To do:
State how many lines in the records below contain the word "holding". Nothing else is needed.

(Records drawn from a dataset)
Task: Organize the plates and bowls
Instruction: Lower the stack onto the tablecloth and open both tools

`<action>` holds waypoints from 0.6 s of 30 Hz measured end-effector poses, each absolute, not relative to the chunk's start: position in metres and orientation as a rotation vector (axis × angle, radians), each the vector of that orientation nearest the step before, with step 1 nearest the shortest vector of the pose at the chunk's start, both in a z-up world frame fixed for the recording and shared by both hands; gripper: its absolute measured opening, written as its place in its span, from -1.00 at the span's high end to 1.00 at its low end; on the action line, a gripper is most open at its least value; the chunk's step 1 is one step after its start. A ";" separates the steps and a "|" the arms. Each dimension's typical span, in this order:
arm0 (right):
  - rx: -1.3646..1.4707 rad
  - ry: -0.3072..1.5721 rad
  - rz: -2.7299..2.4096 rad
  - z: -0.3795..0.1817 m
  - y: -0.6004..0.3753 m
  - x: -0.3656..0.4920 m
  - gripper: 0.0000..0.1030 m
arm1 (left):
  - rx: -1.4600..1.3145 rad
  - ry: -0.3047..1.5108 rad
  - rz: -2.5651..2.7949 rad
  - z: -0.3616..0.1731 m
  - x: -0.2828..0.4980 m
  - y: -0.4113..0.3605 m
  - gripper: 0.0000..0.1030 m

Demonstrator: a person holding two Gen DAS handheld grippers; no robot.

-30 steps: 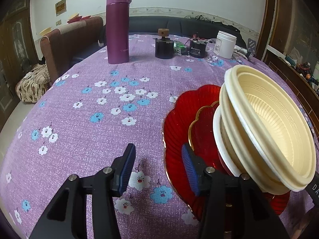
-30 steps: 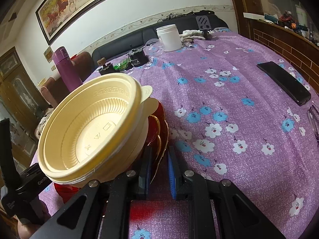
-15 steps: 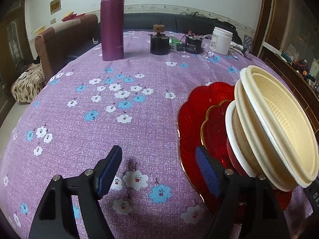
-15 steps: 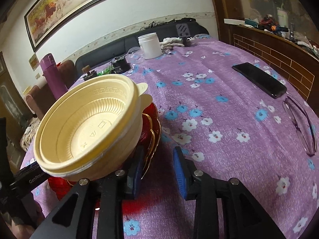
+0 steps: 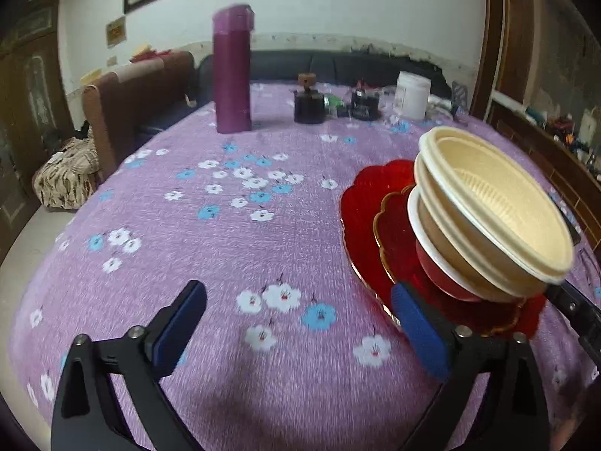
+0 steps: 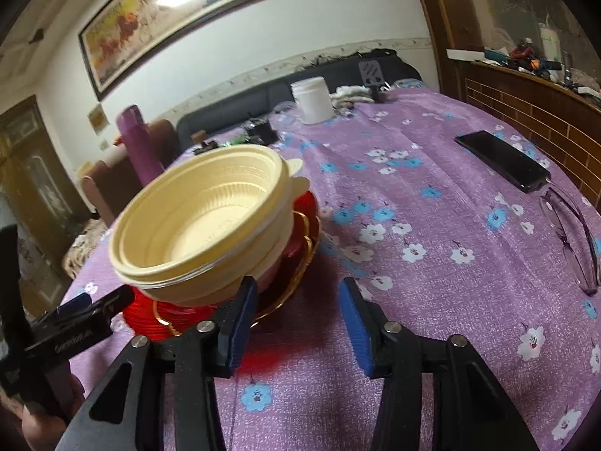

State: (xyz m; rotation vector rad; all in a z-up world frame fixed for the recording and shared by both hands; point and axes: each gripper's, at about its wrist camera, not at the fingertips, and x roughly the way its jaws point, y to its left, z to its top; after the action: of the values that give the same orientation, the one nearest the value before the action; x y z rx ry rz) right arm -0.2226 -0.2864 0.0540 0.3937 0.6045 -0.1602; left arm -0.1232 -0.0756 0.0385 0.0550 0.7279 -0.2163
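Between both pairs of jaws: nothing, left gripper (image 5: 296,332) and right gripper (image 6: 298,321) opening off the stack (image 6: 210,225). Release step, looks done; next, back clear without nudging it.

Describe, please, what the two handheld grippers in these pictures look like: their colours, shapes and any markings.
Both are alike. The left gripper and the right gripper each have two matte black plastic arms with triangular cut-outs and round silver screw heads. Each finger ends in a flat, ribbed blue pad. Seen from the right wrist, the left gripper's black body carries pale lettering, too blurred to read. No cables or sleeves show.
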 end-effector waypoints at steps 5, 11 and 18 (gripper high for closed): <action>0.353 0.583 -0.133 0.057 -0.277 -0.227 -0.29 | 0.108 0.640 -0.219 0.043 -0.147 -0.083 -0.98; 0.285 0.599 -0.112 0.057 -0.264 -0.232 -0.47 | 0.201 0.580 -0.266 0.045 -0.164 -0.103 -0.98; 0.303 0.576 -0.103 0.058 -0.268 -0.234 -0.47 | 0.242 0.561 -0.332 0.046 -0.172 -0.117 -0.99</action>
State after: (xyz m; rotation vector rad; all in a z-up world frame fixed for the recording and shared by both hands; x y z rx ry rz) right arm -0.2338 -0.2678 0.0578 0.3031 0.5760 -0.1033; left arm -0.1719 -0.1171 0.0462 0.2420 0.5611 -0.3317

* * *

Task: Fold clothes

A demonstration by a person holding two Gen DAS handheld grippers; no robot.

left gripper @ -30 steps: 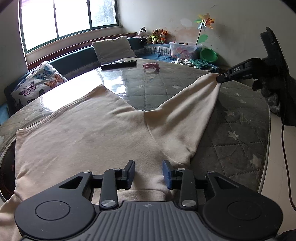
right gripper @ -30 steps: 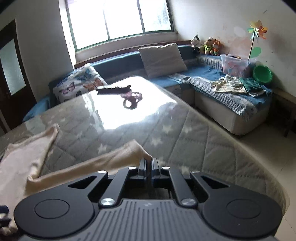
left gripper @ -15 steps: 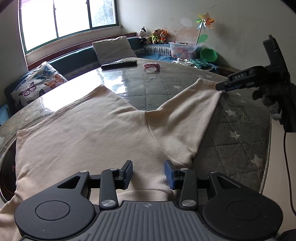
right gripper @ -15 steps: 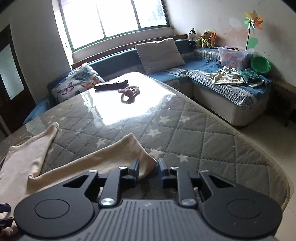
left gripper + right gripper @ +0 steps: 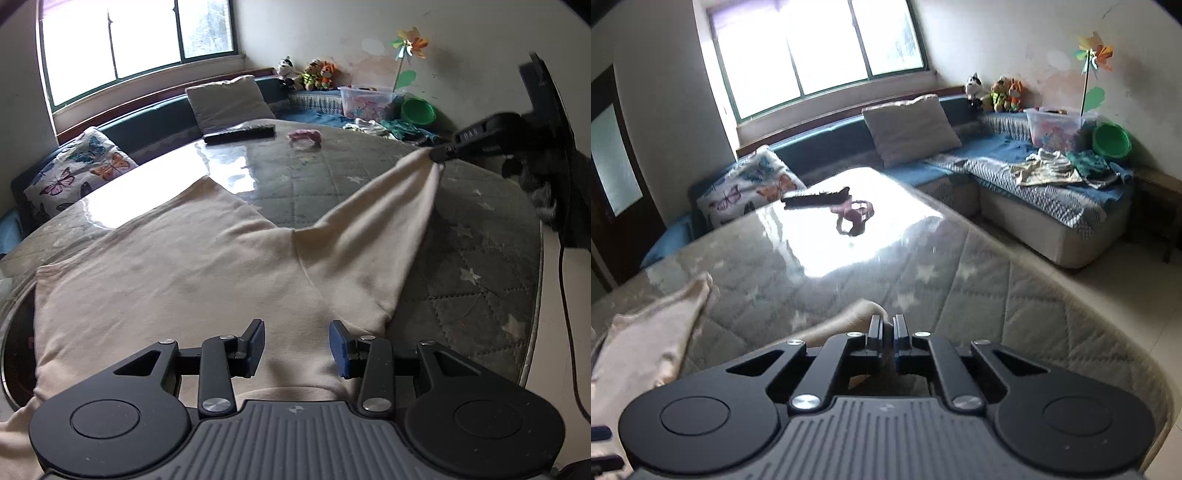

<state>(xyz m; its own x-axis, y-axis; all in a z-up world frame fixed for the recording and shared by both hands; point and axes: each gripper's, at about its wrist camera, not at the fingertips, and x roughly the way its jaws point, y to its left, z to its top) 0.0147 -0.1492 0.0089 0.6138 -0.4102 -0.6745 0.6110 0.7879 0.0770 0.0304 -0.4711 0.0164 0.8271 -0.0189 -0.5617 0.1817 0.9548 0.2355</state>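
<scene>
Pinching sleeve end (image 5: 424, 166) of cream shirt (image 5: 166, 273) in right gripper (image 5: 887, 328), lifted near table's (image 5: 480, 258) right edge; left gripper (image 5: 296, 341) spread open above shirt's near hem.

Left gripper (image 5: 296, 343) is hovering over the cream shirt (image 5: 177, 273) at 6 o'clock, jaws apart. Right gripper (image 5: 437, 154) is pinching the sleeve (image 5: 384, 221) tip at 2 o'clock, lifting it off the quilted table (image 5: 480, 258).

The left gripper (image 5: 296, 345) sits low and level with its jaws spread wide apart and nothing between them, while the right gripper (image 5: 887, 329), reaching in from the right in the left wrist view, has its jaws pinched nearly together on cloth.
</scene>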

Result of this task:
2